• [SOURCE MATERIAL]
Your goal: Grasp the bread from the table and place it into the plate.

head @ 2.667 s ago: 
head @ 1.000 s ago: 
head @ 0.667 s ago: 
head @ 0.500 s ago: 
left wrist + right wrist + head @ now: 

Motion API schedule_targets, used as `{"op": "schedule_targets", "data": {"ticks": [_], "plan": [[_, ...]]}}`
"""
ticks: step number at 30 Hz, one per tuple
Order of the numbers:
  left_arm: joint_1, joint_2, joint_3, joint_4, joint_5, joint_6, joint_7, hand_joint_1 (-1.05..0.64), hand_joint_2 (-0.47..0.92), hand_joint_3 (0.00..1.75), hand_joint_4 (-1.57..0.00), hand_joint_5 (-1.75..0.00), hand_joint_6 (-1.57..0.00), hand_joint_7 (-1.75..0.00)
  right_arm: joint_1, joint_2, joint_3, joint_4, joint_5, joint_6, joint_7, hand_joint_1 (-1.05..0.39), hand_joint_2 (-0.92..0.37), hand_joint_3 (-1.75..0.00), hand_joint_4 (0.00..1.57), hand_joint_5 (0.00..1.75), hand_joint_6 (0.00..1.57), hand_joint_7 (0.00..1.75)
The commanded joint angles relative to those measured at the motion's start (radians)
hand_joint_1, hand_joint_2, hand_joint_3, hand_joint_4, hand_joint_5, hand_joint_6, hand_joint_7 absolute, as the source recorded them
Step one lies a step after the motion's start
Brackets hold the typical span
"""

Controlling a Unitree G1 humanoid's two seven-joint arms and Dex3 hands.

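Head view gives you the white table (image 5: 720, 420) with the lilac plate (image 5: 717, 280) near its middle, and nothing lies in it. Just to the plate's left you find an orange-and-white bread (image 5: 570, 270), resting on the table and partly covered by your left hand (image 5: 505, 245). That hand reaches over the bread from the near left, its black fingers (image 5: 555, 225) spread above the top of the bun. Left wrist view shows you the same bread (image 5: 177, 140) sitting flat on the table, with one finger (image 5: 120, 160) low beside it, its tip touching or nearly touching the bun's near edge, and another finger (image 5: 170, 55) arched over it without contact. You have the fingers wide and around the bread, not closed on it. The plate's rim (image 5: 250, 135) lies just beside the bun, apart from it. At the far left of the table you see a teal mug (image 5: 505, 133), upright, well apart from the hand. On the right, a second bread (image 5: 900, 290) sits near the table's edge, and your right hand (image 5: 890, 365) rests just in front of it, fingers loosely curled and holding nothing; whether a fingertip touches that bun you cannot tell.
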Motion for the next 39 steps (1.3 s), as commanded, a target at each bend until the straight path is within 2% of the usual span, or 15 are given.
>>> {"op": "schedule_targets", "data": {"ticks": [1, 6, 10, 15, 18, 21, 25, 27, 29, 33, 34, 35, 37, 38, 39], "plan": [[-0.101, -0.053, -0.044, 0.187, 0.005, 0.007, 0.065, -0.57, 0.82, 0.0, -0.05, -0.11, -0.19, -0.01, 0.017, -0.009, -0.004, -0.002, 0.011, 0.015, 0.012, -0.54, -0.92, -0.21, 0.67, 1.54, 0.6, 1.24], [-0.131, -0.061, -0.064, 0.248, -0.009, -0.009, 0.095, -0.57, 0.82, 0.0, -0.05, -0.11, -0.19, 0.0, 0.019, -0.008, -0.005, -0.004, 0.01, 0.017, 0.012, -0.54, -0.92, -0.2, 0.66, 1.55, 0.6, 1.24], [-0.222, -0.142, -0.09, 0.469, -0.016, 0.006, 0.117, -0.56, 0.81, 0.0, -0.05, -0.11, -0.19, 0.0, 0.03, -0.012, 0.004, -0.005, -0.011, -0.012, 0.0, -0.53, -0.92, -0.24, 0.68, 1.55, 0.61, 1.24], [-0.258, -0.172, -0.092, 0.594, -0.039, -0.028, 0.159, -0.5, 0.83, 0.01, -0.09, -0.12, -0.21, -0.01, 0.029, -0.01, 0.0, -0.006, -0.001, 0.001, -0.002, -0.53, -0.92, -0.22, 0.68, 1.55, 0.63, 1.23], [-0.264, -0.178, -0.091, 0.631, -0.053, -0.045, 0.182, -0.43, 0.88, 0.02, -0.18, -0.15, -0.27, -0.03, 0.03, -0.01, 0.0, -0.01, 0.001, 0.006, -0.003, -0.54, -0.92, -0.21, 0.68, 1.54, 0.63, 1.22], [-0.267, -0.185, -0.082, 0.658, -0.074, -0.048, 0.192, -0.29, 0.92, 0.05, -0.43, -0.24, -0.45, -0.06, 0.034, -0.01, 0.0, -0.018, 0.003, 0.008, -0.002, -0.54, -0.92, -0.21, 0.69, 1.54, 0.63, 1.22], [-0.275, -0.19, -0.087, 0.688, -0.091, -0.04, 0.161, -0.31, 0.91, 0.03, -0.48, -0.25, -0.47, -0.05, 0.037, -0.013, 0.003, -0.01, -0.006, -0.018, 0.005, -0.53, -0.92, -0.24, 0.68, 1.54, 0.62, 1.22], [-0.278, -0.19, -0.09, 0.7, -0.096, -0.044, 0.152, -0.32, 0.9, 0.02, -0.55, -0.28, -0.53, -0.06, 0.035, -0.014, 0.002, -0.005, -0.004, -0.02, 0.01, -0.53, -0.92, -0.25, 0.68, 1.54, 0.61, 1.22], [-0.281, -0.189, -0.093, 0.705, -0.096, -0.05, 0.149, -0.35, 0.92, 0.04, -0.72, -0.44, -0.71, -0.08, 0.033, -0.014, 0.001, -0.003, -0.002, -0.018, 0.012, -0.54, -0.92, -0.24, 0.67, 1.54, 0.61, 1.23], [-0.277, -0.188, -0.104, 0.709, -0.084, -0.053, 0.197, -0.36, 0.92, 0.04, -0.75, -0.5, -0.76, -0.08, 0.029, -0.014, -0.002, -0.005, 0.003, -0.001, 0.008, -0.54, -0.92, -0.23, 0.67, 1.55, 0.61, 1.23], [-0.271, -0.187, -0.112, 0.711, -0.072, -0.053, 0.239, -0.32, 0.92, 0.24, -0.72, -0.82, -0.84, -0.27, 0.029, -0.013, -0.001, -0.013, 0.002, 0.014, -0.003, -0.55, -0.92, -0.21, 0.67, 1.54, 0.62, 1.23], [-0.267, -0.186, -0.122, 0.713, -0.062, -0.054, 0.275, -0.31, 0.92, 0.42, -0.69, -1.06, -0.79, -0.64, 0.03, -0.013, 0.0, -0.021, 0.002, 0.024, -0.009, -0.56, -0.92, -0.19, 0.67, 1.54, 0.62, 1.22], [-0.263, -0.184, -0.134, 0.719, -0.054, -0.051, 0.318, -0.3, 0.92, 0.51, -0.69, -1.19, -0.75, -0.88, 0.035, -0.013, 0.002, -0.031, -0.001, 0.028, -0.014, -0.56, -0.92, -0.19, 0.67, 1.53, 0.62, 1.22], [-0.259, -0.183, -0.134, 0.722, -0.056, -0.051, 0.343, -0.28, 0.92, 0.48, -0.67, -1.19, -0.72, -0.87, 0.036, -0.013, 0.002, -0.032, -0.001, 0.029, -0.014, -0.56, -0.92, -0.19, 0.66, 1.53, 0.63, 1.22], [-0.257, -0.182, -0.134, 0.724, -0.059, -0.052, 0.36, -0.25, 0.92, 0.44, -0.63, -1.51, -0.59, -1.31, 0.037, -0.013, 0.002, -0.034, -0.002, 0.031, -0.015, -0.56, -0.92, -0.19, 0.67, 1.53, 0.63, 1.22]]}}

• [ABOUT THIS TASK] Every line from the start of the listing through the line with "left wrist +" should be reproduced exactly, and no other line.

• [PROBLEM SOLUTION]
Your goal: Grasp the bread from the table and place it into the plate.

head @ 2.667 s ago: 
head @ 1.000 s ago: 
head @ 0.667 s ago: 
head @ 0.500 s ago: 
left wrist + right wrist + head @ now: 

Nothing further is needed for this exercise.